Hebrews 4:11 (ESV): 11 Let us therefore strive to enter that rest, so that no one may fall by the same sort of disobedience.
Using God’s rest on the 7th day of creation as an analogy along with the failure of the Israelites to enter Canaan as God’s rest, the writer contends that there is another rest for the people of God, in which we rest from our works as God did (Hebrews 4:10).
Fascinatingly, the Hebrews writer immediately uses the terminology of work, “strive”, to exhort the people to enter God’s rest.

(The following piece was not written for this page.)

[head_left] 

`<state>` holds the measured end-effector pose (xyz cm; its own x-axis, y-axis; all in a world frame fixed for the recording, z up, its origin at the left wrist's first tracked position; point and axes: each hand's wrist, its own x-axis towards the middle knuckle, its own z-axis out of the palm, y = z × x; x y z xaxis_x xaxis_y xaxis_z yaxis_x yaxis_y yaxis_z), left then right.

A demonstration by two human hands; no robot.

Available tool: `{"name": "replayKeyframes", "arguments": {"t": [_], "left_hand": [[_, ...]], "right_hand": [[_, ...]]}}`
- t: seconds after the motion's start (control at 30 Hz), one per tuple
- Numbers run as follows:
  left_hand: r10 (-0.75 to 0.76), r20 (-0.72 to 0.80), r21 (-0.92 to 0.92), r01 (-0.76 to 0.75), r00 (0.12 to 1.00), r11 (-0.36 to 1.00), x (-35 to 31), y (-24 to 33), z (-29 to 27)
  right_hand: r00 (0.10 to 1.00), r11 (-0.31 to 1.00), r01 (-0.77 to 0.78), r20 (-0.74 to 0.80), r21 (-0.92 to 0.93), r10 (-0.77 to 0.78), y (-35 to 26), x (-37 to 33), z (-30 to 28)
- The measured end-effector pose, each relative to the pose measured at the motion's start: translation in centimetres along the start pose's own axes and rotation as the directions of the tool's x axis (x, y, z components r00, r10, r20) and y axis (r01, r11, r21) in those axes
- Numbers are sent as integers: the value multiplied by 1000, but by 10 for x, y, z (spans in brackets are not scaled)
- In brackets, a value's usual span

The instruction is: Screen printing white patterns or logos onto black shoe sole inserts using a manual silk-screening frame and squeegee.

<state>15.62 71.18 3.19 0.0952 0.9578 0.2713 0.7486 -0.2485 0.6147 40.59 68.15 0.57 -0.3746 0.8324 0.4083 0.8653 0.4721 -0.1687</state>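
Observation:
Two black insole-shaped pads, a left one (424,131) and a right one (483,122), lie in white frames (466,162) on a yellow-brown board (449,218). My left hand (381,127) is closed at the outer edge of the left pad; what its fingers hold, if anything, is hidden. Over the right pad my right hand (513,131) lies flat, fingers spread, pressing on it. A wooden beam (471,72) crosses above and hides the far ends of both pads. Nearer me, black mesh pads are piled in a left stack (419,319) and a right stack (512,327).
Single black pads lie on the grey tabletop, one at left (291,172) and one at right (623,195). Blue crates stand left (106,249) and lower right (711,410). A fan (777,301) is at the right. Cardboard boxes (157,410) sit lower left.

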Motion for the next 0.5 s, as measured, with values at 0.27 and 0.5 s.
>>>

The key to understanding this tension is in the concept of obedience. The Israelites in the wilderness failed to enter Canaan because of disobedience. So those who are called by God for salvation may lose out on the opportunity to be saved by failing to obey God’s call to trust in Christ alone by grace through faith.
In the latter part of Hebrews 4 and the beginning of Hebrews 5, the writer points out that Jesus, as God in flesh, understands our weaknesses and was tempted like us, yet he did not disobey. He lived without sin.
Indeed, Hebrews 5:8–9 (ESV): 8 Although he was a son, he learned obedience through what he suffered. 9 And being made perfect, he became the source of eternal salvation to all who obey him,
It has been ingrained in us that salvation is by grace, which is never and can never be earned, alone through faith. This is true, and we must understand that we do not gain salvation through our own striving.
Yet missing sometimes in our understanding of salvation is that faith is much more than an intellectual agreement that Jesus is God or even that Jesus died in our place, taking our sin upon himself.
Rather, faith is a believing obedience, a surrender to the lordship of Christ Jesus, the beginning of a life of obedience to the one and only King.
Heavenly Father, thank you for your grace. I have surrendered my life to you, but I recommit myself today to live in obedience to your precepts and principles, always listening closely to the whisper of the Spirit. In Jesus’ name, Amen.